Questo cambiamento è impossibile da separare dai grandi sconvolgimenti che hanno sconvolto la vita legale, sociale, intellettuale, culturale e politica americana tra gli anni ’50 e ’70. Coloro che per lungo tempo erano stati privi di potere sociale e politico cominciarono a organizzarsi, a marciare e a protestare; a resistere davanti agli idranti e ai mezzi antisommossa; ad assumere avvocati e a presentare ricorsi. Nel fare ciò, proiettarono una nuova immagine della società americana in cui la polizia del vagabondaggio era un anatema.

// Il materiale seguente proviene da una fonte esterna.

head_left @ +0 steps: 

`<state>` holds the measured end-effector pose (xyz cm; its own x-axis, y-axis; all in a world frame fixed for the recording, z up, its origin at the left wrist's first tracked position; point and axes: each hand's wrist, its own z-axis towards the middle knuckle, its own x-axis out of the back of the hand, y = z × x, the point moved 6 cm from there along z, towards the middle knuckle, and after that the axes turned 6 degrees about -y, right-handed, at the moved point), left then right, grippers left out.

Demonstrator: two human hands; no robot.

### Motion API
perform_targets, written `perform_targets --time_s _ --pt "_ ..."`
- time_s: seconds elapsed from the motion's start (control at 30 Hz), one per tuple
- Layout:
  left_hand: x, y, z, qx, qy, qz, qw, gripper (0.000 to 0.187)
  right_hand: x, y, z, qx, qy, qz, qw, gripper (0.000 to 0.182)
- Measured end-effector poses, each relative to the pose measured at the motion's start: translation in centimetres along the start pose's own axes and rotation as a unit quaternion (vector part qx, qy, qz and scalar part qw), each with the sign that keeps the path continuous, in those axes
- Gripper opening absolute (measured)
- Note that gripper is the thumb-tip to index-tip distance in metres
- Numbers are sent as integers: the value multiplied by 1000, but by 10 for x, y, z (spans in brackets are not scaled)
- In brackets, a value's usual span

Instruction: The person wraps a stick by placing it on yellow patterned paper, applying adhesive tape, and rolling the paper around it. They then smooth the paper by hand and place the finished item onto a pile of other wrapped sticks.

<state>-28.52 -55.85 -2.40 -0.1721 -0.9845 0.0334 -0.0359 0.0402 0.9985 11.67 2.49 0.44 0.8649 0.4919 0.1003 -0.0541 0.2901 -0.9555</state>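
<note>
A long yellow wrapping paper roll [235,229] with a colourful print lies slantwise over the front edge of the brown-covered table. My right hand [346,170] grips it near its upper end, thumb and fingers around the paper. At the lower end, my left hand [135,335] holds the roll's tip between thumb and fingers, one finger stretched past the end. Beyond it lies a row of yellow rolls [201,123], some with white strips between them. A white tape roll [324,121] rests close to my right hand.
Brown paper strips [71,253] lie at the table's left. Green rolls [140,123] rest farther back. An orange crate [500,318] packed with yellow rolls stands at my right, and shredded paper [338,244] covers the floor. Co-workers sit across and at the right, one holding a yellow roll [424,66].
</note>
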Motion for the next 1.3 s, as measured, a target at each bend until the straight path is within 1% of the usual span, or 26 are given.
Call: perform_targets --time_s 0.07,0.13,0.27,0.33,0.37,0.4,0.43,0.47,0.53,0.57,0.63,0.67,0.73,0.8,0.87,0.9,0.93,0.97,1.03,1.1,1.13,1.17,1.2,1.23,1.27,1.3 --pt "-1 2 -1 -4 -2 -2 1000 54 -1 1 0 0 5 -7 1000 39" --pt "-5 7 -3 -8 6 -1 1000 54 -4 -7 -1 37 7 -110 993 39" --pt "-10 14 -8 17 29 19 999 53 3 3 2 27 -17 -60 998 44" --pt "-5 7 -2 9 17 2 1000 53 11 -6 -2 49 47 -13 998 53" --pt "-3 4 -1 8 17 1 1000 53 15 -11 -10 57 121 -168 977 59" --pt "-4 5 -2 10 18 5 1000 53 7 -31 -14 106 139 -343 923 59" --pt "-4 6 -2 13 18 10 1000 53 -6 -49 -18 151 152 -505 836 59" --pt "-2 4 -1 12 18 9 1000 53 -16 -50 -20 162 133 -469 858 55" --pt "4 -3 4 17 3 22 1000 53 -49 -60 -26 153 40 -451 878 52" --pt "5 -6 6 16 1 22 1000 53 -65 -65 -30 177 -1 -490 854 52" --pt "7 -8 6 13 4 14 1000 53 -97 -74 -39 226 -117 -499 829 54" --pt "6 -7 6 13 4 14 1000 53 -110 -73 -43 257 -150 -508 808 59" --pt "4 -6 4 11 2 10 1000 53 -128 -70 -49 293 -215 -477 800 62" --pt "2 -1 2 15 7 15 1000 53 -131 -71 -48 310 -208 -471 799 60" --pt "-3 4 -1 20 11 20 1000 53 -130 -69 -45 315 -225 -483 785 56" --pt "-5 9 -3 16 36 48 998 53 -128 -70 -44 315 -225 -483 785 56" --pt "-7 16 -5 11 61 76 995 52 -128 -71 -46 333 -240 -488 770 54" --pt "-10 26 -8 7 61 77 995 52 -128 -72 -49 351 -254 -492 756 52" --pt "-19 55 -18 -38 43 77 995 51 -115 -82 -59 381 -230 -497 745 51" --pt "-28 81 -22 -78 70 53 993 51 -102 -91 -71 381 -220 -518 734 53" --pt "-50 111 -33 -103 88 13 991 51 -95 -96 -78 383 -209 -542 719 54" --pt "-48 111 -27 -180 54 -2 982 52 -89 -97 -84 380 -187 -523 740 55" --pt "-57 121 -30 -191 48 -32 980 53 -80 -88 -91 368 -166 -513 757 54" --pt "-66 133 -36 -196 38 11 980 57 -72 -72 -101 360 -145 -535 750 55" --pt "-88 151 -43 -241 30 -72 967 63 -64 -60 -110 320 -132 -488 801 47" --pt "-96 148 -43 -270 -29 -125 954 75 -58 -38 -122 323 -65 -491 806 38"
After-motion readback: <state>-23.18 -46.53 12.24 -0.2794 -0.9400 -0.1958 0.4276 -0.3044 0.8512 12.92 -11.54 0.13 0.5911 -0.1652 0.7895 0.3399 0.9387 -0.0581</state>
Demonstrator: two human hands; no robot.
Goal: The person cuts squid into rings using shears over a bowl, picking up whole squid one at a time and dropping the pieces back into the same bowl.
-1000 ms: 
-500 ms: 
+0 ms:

Come può essere già evidente, il secolare crimine del vagabondaggio divenne un punto d’attrazione in virtualmente ogni grande controversia culturale del tempo. Dalla libertà sessuale ai diritti civili, dalla povertà alla politica della giustizia penale, dai Beats agli hippies, dal comunismo alla guerra del Vietnam, le grandi questioni dell’epoca si sono tutte scontrate con la categoria del vagabondo. Il vagabondaggio, il potere della polizia e la Costituzione si sono incontrati nelle strade e nelle piazze d’armi, nei quartieri malfamati e nelle mense, nei sit-in educati, nelle proteste militanti e nelle rivolte vere e proprie. Ovunque siano accaduti gli anni sessanta, la legge sul vagabondaggio era lì.